- [EXERCISE BRIEF]
Scan the lines below for the string "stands" and copy every one that has it.

- [AVAILABLE DATA]
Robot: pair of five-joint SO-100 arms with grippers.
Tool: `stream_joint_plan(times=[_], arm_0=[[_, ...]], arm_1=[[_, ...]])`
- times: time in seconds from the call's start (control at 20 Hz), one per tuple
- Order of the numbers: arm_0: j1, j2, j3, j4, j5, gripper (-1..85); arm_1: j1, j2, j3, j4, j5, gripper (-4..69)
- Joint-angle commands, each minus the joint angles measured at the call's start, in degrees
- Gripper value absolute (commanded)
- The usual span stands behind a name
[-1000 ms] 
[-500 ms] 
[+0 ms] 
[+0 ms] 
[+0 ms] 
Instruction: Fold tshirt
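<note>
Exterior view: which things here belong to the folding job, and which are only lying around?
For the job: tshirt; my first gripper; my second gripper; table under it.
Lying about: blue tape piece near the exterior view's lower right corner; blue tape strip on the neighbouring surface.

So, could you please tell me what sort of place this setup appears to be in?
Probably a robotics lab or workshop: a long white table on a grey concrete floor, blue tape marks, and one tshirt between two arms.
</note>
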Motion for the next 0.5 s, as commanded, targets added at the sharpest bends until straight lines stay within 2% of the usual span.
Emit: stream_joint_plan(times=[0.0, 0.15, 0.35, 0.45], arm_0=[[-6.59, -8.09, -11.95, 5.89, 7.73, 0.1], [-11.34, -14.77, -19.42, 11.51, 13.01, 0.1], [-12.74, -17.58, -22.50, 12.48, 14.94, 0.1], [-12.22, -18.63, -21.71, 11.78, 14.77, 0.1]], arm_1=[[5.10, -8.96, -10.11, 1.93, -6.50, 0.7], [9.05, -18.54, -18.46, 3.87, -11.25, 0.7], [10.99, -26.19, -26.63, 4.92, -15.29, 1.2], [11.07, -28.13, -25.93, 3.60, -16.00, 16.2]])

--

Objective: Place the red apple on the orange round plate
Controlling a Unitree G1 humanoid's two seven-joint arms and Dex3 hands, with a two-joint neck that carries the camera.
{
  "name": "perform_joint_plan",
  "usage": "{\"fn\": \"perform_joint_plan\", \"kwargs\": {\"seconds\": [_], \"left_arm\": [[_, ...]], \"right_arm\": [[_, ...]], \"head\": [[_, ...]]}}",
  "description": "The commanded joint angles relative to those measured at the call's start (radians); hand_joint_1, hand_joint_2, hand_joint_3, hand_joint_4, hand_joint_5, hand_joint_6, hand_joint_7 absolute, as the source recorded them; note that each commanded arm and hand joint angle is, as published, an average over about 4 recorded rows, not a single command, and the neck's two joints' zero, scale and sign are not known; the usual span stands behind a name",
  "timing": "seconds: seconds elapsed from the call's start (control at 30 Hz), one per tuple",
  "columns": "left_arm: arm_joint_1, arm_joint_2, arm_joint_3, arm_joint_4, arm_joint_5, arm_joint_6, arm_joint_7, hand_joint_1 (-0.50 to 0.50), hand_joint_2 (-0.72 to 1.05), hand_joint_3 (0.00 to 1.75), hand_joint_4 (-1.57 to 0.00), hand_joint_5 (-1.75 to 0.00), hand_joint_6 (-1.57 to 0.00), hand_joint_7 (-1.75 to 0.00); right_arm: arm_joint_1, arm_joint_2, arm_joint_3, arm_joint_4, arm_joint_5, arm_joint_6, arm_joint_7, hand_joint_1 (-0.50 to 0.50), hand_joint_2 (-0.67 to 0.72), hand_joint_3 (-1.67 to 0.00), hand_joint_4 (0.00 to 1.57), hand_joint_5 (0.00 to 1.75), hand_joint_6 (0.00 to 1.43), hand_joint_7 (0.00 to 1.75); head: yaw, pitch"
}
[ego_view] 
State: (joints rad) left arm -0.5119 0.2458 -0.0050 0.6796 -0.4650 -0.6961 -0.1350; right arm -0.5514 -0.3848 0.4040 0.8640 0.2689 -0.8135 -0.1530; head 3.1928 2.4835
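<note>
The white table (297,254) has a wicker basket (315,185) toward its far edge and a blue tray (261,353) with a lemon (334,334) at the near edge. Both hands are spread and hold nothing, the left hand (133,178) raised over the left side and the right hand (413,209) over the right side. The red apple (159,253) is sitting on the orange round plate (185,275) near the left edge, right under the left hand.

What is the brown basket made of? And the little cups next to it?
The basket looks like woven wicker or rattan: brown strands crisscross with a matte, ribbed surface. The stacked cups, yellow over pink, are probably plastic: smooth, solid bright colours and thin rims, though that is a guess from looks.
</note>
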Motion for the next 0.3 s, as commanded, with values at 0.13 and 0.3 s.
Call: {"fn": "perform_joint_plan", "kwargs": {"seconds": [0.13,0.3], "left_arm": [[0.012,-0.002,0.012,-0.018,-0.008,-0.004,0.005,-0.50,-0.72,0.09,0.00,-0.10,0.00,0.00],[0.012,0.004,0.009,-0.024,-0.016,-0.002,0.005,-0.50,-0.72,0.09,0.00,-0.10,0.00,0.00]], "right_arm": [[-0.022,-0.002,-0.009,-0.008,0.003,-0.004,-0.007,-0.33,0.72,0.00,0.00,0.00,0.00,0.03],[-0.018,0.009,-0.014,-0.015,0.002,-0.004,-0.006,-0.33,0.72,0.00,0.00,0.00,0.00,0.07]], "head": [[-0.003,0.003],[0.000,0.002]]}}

- [YOUR RESPONSE]
- The usual span stands behind a name
  "description": "The commanded joint angles relative to those measured at the call's start (radians); hand_joint_1, hand_joint_2, hand_joint_3, hand_joint_4, hand_joint_5, hand_joint_6, hand_joint_7 absolute, as the source recorded them; note that each commanded arm and hand joint angle is, as published, an average over about 4 recorded rows, not a single command, and the neck's two joints' zero, scale and sign are not known; the usual span stands behind a name",

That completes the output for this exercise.